This is not reproducible with FC3 and gcc-c++-3.4.3-22.fc3. Upstream developers have not heard any complaints so far either. Their software is built for Windows, MacOS and Linux regularly. I cannot rule out that GCC miscompiles something here. Hence the report (upstream has got a report earlier). [...] "wesnoth" 0.9.2 from Fedora Extras devel tree crashes when built for FC4 (gcc-c++-4.0.0-8) or Rawhide (gcc-c++-4.0.0-12): Program received signal SIGSEGV, Segmentation fault. [Switching to Thread 54066096 (zombie)] 0x00a353a8 in ?? () (gdb) bt #0 0x00a353a8 in ?? () #1 0x0026ab7a in __nptl_deallocate_tsd () from /lib/libpthread.so.0 #2 0x0026bb8e in start_thread () from /lib/libpthread.so.0 #3 0x00c79dee in clone () from /lib/libc.so.6 (gdb) t [Current thread is 4 (Thread 54066096 (zombie))] Valgrind says: ==9255== ==9255== Thread 4: ==9255== Jump to the invalid address stated on the next line ==9255== at 0x1BAC23A8: ??? ==9255== by 0x26BB8D: start_thread (in /lib/libpthread-2.3.5.so) ==9255== by 0xC79DED: clone (in /lib/libc-2.3.5.so) ==9255== Address 0x1BAC23A8 is not stack'd, malloc'd or (recently) free'd ==9255== ==9255== ---- Attach to debugger ? --- [Return/N/n/Y/y/C/c] ---- The other three threads are in __kernel_vsyscall. The thread functions are global. Steps to reproduce: 1) build packages from Fedora Extras CVS devel/wesnoth 2) install "wesnoth" 3) start "wesnoth" 4) enter multiplayer menu and connect with official server [...] Building without optimisations makes no change. The program uses SDL as a pthread wrapper and SDL_net. Rebuilding SDL without optflags doesn't change anything either. Simple SDL thread and SDL network test code doesn't crash, so it is not an obvious fault in SDL. The first version of "wesnoth", 0.8.6, which introduced SDL and SDL_net usage and is several months old, is the first that crashes when built for FC4.

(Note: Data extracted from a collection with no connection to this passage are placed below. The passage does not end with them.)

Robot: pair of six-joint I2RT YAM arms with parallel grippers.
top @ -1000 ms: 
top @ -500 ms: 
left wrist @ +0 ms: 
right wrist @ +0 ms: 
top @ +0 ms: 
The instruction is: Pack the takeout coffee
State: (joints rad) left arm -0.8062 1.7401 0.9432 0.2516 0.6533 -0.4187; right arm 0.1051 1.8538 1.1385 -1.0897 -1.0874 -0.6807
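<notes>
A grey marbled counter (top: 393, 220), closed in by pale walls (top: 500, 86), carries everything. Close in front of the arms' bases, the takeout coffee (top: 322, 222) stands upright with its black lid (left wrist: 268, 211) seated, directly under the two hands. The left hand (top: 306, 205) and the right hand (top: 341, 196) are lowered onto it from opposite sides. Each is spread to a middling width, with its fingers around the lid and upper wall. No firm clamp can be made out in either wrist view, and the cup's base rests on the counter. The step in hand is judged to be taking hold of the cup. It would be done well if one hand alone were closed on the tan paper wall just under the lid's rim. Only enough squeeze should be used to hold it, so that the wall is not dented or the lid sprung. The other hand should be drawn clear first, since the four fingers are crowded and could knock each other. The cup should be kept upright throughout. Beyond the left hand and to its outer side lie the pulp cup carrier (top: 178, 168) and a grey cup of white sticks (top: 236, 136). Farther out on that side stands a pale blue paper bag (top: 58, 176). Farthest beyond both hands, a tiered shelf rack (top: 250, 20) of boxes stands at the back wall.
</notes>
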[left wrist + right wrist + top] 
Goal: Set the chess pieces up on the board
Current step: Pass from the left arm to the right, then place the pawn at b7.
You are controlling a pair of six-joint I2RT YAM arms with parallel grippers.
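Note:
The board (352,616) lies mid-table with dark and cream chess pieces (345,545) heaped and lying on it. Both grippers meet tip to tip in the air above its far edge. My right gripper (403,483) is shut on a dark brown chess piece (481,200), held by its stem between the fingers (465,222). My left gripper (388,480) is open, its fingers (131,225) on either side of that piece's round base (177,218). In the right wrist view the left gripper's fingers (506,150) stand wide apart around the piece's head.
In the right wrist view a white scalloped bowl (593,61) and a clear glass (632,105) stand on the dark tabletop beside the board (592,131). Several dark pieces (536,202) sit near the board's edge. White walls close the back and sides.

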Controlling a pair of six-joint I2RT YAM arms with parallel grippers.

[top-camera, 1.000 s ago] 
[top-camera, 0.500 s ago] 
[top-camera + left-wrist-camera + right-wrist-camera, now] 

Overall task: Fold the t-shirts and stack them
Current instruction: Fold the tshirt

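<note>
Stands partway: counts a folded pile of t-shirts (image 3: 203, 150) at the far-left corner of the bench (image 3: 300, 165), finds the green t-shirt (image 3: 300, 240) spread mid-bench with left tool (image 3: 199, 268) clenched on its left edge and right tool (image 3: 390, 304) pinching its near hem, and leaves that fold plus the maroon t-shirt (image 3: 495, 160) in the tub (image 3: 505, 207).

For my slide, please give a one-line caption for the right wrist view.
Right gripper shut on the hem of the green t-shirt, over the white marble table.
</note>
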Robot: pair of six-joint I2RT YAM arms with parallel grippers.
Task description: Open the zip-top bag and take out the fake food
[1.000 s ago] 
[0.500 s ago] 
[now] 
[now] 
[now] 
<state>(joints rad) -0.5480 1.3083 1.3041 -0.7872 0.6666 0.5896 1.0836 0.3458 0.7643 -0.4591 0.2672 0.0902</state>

It is much more likely that this is an application bug (either wesnoth or SDL*) than glibc bug (and I'd say it surely has nothing to do with gcc). The above backtrace is what happens if some thread specific data destructor is invalid at thread creation time. See pthread_key_create(3p) and pthread_key_delete(3p). Most likely a shared library registered a destructor with pthread_key_create, forgot to delete that key (pthread_key_delete) in its destructor code and was unloaded (dlclose) by the application. Can you please debug whether this is the case?
SDL doesn't use pthread_key_{create,delete} at all. Wesnoth doesn't dlclose anything either. And Wesnoth only uses SDL's Thread API, where user provides a thread function ptr and ptr to user data. Downgrading SDL to a rebuild of FC3's SDL version doesn't change anything. The crash happens when a thread function returns, main program waiting in SDL_WaitThread. When debugging inside ddd I can confirm your theory at least. Inside __nptl_deallocate_tsd, when I step through the loop, the fourth data pointer is non-NULL. The called destructor apparently points into nirvana (it once stepped into a completely unrelated library, /usr/lib/libaudiofile.so.0). Now I need to find out where the destructor pointer comes from...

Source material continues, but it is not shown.